Emerging growth company ☒
If an emerging growth company, indicate by check mark if the registrant has elected not to use the extended transition period for complying with any new or revised financial accounting standards provided pursuant to Section 13(a) of the Exchange Act. ☐
Item 1.01. Entry into a Material Definitive Agreement.
On January 4, 2024, INNO Holdings, Inc. (the “Company”) entered into an Agreement for Purchase and Sale and Escrow Instructions (the “Purchase Agreement”) by and among the Company, Pomona Office Tower, LLC (“Pomona”) and WG Kupka, LLC (“Kupka,” and together with Pomona, “Seller”) pursuant to which the Company purchased approximately 120,776 square feet of office space (the “Real Property”) in Pomona, California from the Seller for $14,600,000.00 (the “Purchase Price”). In connection with the signing of the Purchase Agreement, the Company deposited $440,000.00 in escrow, which may become non-refundable under certain circumstances provided for in the Purchase Agreement (the “Deposit”).
In connection with the Purchase Agreement, the Company must submit an application to the Lender (as defined below) for the assumption of an outstanding promissory note (the “Promissory Note”), with an original principal amount of $11,000,000.00, dated March 17, 2015 by and between German American Capital Corporation (the “Lender”) and Seller within 45 days of the opening of escrow, provided that the Company may seek alternative financing in lieu of the assumption of the Promissory Note within 45 days of the opening of escrow.
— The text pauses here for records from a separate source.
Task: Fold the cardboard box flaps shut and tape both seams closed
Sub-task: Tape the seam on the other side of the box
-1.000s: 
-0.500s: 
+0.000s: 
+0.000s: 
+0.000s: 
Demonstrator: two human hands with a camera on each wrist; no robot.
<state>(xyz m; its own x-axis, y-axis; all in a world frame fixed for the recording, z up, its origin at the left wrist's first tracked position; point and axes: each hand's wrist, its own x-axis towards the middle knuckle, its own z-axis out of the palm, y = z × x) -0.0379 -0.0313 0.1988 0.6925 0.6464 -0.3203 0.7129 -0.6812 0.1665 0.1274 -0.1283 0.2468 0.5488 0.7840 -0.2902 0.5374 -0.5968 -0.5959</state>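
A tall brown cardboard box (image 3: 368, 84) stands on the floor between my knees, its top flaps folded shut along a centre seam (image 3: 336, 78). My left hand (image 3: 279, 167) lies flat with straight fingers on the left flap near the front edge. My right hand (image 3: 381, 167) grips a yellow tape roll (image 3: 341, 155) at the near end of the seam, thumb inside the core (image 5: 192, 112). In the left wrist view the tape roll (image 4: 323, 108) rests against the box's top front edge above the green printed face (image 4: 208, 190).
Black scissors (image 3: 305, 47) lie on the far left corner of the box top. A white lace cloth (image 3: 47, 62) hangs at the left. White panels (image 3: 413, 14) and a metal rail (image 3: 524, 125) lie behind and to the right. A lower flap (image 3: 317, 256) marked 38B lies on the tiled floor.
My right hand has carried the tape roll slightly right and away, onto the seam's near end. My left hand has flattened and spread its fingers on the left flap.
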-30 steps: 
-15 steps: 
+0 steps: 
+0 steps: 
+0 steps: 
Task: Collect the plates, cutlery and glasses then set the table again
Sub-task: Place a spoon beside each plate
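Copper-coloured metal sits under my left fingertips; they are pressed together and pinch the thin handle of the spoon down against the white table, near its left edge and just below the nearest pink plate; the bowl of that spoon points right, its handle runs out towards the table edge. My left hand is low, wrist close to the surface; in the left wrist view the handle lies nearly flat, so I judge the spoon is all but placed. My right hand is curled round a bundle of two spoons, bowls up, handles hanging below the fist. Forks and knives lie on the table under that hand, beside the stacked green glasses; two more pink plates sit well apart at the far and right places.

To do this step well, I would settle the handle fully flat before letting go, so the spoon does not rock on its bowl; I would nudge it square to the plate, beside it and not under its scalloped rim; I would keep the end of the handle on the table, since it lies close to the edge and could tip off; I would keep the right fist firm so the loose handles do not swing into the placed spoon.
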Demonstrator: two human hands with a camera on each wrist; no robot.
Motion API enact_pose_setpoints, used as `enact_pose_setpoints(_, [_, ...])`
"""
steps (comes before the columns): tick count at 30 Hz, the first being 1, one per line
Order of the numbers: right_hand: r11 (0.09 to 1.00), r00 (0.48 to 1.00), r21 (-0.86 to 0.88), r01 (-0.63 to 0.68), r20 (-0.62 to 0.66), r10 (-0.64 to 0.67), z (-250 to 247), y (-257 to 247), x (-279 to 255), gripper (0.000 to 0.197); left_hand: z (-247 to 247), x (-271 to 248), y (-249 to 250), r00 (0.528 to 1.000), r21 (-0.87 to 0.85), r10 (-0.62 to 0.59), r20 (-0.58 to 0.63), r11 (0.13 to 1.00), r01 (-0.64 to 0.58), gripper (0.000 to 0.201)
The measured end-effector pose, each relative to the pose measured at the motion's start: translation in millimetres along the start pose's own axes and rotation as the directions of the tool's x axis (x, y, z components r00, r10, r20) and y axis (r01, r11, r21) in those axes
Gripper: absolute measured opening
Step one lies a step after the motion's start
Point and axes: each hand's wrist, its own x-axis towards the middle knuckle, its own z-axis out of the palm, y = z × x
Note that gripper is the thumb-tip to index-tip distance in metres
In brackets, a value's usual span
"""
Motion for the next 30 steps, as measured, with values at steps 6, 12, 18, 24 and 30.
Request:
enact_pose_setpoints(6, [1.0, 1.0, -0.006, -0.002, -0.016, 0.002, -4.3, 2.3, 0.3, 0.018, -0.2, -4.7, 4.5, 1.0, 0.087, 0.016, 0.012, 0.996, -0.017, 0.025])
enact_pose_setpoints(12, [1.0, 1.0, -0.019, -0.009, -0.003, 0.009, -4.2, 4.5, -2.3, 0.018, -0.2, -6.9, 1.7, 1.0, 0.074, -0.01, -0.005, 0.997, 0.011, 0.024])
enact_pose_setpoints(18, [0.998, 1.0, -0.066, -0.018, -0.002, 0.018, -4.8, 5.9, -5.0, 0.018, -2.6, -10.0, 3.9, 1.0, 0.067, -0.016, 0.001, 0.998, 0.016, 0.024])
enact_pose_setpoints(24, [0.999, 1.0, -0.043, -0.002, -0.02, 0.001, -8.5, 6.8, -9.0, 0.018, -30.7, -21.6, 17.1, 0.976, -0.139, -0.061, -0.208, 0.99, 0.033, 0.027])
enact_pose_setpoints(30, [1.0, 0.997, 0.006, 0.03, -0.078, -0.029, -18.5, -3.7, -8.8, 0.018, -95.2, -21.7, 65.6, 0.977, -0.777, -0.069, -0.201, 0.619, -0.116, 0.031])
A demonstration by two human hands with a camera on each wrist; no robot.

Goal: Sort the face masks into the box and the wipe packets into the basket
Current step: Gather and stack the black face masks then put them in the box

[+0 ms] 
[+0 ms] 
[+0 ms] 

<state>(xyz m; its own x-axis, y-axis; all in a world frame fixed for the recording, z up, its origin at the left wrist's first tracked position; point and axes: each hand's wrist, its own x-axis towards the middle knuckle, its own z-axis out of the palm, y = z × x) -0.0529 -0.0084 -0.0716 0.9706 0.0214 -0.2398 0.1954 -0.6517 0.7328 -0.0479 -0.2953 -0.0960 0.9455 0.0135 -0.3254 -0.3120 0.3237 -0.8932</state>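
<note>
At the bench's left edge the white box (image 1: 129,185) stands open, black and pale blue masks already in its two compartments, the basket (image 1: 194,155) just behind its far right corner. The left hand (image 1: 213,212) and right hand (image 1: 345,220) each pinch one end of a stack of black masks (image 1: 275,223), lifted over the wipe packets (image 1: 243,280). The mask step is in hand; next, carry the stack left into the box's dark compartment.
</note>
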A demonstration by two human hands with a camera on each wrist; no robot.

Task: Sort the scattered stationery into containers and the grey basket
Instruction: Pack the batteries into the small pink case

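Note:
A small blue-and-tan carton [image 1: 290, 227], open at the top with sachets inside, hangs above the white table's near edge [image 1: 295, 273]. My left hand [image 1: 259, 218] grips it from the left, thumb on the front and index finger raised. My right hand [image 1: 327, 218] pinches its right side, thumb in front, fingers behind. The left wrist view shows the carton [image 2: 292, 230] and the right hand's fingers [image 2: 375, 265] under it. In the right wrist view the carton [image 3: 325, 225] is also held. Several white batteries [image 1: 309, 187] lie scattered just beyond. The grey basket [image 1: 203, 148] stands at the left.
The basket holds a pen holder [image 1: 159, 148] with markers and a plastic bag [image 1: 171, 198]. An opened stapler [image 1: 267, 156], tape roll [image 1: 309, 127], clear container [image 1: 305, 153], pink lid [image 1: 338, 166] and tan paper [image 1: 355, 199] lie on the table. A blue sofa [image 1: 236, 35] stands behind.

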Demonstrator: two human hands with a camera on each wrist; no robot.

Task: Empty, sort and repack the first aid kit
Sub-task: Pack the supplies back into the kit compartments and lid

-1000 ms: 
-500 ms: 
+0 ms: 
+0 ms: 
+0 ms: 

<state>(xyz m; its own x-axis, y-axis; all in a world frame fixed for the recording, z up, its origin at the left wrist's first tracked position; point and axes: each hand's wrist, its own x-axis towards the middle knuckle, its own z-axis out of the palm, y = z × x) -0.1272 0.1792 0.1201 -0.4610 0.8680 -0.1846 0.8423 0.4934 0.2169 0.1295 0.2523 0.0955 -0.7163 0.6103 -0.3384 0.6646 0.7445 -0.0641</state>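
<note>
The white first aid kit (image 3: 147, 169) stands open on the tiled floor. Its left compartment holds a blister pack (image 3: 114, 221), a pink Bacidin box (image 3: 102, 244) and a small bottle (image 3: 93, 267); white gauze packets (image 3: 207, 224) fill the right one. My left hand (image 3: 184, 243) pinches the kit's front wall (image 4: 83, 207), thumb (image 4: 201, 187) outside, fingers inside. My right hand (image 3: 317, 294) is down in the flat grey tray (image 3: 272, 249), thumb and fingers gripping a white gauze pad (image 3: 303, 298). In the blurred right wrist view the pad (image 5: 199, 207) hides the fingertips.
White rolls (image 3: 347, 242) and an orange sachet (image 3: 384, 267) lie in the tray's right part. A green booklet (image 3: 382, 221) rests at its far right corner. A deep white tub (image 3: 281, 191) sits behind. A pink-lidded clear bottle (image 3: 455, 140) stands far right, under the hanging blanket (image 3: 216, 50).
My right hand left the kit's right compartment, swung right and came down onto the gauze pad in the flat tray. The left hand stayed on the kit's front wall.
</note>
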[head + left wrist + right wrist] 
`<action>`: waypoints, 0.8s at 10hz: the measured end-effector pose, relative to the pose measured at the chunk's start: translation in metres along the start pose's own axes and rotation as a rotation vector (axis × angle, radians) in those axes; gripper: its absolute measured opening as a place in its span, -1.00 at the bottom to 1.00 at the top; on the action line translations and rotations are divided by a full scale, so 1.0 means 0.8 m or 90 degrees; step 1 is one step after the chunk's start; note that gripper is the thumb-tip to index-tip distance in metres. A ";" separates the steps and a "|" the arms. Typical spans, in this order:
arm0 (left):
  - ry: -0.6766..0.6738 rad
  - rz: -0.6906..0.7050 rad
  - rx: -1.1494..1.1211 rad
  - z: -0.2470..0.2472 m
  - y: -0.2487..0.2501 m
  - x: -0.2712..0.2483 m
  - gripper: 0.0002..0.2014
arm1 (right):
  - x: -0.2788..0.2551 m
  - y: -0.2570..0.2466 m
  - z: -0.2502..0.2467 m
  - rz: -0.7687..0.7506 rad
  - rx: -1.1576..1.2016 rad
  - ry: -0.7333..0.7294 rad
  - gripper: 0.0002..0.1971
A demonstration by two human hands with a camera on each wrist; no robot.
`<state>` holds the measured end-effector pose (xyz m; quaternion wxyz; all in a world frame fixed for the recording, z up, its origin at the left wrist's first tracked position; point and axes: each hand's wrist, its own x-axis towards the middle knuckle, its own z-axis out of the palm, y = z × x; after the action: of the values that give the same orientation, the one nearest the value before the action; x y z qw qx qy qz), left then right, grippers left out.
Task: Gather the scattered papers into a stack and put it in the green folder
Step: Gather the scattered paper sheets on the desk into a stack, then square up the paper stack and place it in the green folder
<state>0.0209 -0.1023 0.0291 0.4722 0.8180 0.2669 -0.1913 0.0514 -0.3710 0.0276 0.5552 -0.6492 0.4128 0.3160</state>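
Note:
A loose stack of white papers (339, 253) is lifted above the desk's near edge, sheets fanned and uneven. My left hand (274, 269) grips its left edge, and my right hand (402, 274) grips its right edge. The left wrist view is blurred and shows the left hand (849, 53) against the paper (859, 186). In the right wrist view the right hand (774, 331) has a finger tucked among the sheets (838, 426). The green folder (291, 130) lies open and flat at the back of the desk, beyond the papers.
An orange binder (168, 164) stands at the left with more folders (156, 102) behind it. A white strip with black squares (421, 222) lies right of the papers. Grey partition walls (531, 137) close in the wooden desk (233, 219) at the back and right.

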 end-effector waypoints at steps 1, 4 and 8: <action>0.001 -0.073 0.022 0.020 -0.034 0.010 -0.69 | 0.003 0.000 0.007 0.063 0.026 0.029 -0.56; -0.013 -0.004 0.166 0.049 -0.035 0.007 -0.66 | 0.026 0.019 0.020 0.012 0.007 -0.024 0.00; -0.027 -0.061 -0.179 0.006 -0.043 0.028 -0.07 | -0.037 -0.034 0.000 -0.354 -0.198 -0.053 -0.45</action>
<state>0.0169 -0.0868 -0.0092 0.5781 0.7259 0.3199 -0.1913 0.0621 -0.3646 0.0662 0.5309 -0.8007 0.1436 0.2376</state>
The Company’s assumption of the $9,690,000.00 balance due under the Promissory Note would represent a portion of the Purchase Price to be paid to Seller pursuant to the Purchase Agreement. The remaining balance, after crediting the Deposit, shall be paid by the Company to the Seller in advance of the closing of the Purchase Agreement.
The information set forth above is qualified in its entirety by reference to the actual terms of the Purchase Agreement, which has been filed as Exhibit 10.1 to this Current Report on Form 8-K and which are incorporated herein by reference.
Item 2.03. Creation of a Direct Financial Obligation or an Obligation Under an Off-Balance Sheet Arrangement of Registrant.
The information set forth in Item 1.01 is incorporated herein by reference.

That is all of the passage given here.